Two distinct state formations notwithstanding, India and China began their existence as post-colonial states that promised their people, among other things, livelihood, social justice and development. The two nations encountered an inherently unjust international order, and found the domination of global capitalism a stumbling block to their political independence. The euphoria that was kindled at the Bandung Conference (1955), which resulted in an eloquent declaration of Sino-Indian solidarity was short-lived. India and China, owing to a host of reasons, soon allowed the Bandung fraternity to collapse. Perhaps this stalemate created the conditions for the contemporary questioning of an older understanding of nationalism.
IMAGINING THE CHINESE NATION
For more than a quarter of a century Western writings on Chinese nationalism have been greatly influenced by the culturalism-to-nationalism thesis, well formulated by Joseph Levenson in his Confucian China and Its Modern Fate.3 According to Levenson, Imperial China was essentially a cultural entity defined in terms of Confucian and traditional culture. The emperor’s mandate to rule under heaven presumed sway over the whole world. So the boundaries of the Chinese state were not taken permanently demarcated. For the empire, a vague notion of universalistic culturalism was its defining world-view. The concept of nation and culture remained closely tied at the conceptual level until the nineteenth century. It was only in the wake of China’s troubled encounter with European powers that a theoretical separation between the two was realised.
Torbjorn Loden argued that in China nationalism emerges as part of a new state formation.4 Varieties of this nationalism, for which national identity is a means and a strong state is the end, has dominated political discourse in China in this century. In twentieth-century China it was a different process, one in which the state tried to invent a nation rather than a nation seeking to establish a state. Loden cites a revealing instance of the ambivalence inherent in imagining ’nation’ in China. Liang Qichao (1873-1929), a great intellectual figure in modern China, had deplored the fact that the Chinese had not managed to invent a proper national name for China. For him national identity was primarily the consciousness of the Chinese citizen. In a polemic against Zhang Taiyan (1869-1936), Liang criticised the idea of an ethnically or racially defined national identity. What he put forward was a concept of a ’great nationalism’, which would encompass the several ethnic groups in China. Loden observed that this notion of ’Chinese nation’ was later made use of by the Communist Movement.

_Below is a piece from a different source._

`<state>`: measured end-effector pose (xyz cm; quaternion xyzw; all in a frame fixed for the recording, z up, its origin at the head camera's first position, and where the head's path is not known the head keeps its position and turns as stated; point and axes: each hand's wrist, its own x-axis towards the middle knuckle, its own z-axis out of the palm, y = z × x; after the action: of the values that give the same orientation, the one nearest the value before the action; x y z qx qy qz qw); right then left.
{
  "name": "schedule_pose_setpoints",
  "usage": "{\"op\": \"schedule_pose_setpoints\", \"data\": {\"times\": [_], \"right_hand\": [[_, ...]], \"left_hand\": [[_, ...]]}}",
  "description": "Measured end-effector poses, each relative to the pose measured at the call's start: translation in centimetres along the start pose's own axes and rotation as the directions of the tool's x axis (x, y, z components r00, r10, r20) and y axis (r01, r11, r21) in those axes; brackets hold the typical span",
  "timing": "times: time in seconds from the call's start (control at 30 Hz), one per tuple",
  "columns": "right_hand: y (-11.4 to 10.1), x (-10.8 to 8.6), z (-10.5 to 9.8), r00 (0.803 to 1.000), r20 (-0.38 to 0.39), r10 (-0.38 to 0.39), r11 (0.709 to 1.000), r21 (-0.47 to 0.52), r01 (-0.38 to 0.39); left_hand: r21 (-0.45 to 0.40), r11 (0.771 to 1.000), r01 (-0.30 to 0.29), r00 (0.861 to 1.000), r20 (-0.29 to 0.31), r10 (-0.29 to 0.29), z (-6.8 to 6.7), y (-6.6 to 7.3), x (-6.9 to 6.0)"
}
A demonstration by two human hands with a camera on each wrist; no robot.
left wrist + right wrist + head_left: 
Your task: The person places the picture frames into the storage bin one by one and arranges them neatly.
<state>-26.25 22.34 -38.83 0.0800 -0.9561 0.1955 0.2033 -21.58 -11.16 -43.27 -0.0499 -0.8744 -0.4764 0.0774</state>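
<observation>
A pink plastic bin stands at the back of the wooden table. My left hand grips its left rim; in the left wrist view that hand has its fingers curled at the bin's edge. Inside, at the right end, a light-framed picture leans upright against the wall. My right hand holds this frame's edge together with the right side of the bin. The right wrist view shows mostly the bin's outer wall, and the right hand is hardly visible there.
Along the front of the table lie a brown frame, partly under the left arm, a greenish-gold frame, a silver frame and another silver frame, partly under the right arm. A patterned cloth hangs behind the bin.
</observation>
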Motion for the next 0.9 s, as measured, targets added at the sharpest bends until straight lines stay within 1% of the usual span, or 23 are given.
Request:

While drawing a historical parellel between processes of nation and state formations in Europe and China, Loden made an interesting observation. For the European nationalists the rights of the individual was the point of departure. Scientific discoveries, economic development and popular interventions gave a distinct character to European nationalism. Deeply influenced by the Industrial Revolution and the Reniissance, Europe finally gave birth to a society whose organising principle was property rights. And its dominant ideology rests on the rights of the individual citizen. In contrast, Chinese nationalism has been in direct conflict with individualism.5 For both, the republican nationalists and communists, the ideals of liberation that define the philosophical core of the European enlightenment were not the starting point of their concept of national salvation. According to Loden, Chinese nationalism represents a historical process that conceptually separated China and traditional Chinese high culture. Those aspects of culture that originated in the Imperial period were rejected outright as China marched towards modernity and entered the international system of nation-states. Moreover the conceptual separation of China from the cultural traditions of the empire was in fact greatly informed by Western intellectual currents of the period.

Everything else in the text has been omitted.